With an effective date less than four months away, the General Data Protection Regulation (GDPR), known officially as “REGULATION (EU) 2016/679 OF THE EUROPEAN PARLIAMENT AND OF THE COUNCIL of 27 April 2016,” is becoming a pressing concern for companies inside and outside the European Union (EU). Broadly, the regulation specifies that personal data protection of natural persons residing in the EU (aka EU data subjects) is a fundamental right. Personal data has a broad definition in the EU, applying to typical personal identifiers (national number identifier, passport number, etc.) as well as broader categories like location data and online identifiers (IP address, cookies). GDPR goes on to outline severe measures for non-compliance, including fines up to the greater of 20 million euros or 4 percent of total worldwide annual revenue for the preceding financial year.

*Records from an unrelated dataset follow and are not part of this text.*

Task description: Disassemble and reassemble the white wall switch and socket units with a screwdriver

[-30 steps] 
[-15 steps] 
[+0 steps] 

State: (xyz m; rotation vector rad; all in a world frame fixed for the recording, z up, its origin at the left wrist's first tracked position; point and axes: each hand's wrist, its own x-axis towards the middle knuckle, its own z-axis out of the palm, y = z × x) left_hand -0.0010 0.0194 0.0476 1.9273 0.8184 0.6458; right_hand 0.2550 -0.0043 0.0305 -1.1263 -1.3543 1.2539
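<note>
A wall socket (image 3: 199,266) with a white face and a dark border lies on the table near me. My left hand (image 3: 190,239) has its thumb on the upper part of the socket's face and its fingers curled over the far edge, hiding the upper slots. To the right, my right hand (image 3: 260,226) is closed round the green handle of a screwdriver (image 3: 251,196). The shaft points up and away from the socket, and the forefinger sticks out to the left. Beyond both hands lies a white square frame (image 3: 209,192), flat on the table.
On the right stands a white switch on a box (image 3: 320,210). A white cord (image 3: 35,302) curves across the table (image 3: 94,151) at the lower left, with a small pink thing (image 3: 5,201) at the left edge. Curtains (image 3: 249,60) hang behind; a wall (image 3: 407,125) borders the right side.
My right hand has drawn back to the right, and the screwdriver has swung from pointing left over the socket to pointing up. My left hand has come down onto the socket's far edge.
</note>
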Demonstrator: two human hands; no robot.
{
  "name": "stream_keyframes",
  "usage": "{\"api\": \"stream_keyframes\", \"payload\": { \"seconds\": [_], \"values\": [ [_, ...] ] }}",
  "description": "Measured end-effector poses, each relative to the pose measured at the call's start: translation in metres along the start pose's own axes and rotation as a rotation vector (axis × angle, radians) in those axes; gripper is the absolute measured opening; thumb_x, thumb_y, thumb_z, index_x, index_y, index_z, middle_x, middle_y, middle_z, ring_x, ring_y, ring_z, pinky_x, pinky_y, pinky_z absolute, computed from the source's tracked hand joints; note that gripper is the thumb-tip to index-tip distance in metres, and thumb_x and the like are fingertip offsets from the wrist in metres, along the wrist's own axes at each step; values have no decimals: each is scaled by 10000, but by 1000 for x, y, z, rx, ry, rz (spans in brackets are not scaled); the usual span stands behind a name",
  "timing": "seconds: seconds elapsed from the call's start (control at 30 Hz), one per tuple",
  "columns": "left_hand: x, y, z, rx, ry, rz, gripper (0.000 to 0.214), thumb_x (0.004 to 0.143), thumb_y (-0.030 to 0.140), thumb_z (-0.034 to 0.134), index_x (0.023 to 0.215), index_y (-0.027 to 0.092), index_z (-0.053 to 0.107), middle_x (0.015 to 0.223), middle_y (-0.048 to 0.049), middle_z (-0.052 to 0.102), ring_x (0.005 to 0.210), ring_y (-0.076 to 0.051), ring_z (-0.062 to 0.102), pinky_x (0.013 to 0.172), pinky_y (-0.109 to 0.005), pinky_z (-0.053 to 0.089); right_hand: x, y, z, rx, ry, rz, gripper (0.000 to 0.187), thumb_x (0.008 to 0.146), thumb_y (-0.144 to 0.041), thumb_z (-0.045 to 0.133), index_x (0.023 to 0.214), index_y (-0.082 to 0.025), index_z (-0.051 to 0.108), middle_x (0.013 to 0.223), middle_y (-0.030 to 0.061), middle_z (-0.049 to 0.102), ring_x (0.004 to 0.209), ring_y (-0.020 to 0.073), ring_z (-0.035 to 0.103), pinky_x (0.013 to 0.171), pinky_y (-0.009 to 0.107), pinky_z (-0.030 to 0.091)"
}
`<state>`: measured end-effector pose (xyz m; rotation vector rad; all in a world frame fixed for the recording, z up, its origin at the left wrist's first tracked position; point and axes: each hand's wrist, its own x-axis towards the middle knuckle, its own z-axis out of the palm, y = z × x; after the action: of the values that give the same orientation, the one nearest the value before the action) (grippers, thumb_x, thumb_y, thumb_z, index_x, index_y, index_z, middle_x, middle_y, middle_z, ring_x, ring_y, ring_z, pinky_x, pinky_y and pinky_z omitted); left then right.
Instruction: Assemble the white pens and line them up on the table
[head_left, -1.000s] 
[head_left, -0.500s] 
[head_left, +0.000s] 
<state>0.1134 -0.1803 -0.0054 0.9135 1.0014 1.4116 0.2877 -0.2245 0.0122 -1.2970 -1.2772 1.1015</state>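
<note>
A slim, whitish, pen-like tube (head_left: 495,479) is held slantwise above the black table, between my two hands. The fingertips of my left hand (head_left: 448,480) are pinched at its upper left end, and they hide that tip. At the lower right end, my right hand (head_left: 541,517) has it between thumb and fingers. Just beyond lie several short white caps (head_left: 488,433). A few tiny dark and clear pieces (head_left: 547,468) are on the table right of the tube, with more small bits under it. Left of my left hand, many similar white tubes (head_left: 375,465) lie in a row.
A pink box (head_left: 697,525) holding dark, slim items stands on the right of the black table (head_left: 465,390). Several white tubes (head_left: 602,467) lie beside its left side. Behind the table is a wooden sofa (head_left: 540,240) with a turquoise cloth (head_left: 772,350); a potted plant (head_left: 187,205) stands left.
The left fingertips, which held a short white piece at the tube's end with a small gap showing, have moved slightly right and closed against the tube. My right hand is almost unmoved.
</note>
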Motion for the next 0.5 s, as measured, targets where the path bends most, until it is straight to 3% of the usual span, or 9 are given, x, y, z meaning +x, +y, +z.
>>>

The GDPR spells out a number of restrictions for the use, storage, removal and access to personal data. This can have potentially significant effects on analytical data (enterprise data warehouse, data mart, data lakes, report systems, etc.) as data removal and rectification requests can change historical reporting, introduce data gaps and complicate backup and ETL processes (“ETL” refers to three database functions – extract, transform and load – that are combined into a single tool designed to pull data out of one database and place it into another database).
There are several possible strategies for reducing the impact of GDPR on a company’s analytical data. Since compliance will be required for a large number of companies by May 25, the best methods are those that can either utilize processes already in place or that can be implemented with as small an effort as possible. Each company will need to look at the strategies below and make decisions on which strategy to apply and to which data elements to apply it. Below, we discuss two of those techniques – minimization and masking.
The simplest way to comply with GDPR is to remove any non-essential personal data from analytical systems. The lower the number of data elements that identify a unique individual, the easier it is to deal with any remaining elements. The viability of this strategy will vary widely, but in many cases companies have taken the approach that it is better to have data and not need it than need it and not have it. GDPR turns this axiom on its head but it also provides an opportunity to take a hard look at what the company is storing and what the use case is for keeping it in an increasingly privacy-centric international environment.
Minimization will likely not be a standalone solution. Most companies cannot simply remove all personal data and still use the data for the business purposes it was originally designed to satisfy. However, minimization will reduce the number of data elements that need to be addressed by other strategies and thus should be strongly considered as a first priority.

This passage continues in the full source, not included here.